(Collected data entries)
★ ★ ★ ★
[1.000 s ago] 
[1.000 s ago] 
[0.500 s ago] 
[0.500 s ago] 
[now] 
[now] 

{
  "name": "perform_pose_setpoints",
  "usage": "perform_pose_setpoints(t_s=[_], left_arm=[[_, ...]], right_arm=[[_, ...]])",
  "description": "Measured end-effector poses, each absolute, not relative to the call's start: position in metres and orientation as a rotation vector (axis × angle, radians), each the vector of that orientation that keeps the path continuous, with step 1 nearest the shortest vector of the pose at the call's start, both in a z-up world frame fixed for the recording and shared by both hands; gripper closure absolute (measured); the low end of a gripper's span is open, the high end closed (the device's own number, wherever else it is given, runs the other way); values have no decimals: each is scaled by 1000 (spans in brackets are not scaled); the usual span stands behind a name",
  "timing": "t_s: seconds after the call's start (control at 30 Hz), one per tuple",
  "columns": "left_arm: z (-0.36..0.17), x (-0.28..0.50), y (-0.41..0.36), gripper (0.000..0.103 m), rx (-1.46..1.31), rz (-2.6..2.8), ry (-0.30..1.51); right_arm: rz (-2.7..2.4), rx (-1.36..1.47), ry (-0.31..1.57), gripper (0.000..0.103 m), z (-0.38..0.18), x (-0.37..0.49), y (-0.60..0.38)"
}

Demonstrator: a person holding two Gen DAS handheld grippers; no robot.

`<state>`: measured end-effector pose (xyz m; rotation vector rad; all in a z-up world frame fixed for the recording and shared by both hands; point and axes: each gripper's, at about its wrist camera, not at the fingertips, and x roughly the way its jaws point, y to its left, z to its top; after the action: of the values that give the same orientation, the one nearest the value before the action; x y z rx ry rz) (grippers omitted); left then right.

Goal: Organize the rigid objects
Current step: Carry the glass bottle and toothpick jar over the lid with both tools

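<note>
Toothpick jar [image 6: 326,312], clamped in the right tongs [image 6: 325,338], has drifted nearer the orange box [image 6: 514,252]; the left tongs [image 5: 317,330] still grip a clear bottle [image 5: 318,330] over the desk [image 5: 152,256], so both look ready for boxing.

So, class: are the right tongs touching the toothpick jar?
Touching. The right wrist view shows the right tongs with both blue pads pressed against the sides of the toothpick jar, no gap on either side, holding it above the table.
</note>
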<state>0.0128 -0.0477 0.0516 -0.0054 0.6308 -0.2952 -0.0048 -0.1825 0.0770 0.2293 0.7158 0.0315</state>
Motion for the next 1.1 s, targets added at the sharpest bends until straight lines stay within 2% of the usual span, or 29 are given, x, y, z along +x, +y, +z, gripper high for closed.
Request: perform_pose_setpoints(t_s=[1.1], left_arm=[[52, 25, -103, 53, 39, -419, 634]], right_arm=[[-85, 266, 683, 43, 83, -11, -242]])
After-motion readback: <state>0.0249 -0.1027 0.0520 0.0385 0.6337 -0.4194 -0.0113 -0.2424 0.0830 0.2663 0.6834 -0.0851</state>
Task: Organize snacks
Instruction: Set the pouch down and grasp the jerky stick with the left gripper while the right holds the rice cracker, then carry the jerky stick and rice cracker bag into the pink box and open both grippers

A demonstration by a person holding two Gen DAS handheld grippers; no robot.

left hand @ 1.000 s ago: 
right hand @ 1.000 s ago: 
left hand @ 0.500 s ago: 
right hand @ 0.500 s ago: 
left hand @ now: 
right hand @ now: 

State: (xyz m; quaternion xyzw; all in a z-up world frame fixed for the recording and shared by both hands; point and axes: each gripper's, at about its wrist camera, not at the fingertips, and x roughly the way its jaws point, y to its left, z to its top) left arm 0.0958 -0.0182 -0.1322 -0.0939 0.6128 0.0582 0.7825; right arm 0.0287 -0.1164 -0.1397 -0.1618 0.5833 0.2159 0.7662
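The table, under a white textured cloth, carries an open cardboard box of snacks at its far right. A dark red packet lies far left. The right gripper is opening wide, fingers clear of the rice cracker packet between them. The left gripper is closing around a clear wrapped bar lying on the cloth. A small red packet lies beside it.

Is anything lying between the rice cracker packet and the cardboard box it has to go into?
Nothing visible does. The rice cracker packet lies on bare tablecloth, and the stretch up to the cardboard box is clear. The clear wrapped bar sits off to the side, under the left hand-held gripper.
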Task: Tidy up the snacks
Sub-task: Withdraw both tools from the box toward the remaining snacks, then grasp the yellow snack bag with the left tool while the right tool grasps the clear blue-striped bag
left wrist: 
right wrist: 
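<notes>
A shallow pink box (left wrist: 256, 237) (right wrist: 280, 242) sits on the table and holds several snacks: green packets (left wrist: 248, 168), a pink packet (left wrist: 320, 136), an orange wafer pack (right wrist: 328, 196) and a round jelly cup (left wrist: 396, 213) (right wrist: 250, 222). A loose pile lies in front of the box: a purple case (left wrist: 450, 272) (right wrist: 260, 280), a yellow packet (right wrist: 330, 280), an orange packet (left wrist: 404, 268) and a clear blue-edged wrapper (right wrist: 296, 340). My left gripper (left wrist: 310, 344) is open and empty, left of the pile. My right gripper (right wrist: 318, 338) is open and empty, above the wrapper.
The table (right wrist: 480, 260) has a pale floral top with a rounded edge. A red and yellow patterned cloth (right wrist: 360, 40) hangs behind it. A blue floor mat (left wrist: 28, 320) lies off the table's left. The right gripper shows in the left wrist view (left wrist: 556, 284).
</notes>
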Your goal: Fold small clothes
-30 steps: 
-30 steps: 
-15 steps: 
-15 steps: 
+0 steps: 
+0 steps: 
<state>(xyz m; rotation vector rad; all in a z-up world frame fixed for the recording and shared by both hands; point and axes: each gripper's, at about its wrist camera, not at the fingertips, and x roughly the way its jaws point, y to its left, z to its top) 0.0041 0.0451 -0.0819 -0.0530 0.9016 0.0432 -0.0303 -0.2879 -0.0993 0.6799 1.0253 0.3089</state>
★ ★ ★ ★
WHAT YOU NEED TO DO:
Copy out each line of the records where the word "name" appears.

ANSWER FOR THE TASK:
  "name": "perform_pose_setpoints",
  "description": "Measured end-effector poses, each absolute, not relative to the call's start: position in metres and orientation as a rotation vector (axis × angle, radians), each the vector of that orientation that keeps the path continuous, with step 1 nearest the shortest vector of the pose at the call's start, both in a z-up world frame fixed for the recording and shared by both hands; gripper closure absolute (measured); the low end of a gripper's span is open, the high end closed (the device's own number, wherever else it is given, runs the other way); values have no decimals: each is scaled by 1000 (spans in brackets are not scaled); the usual span stands behind a name",

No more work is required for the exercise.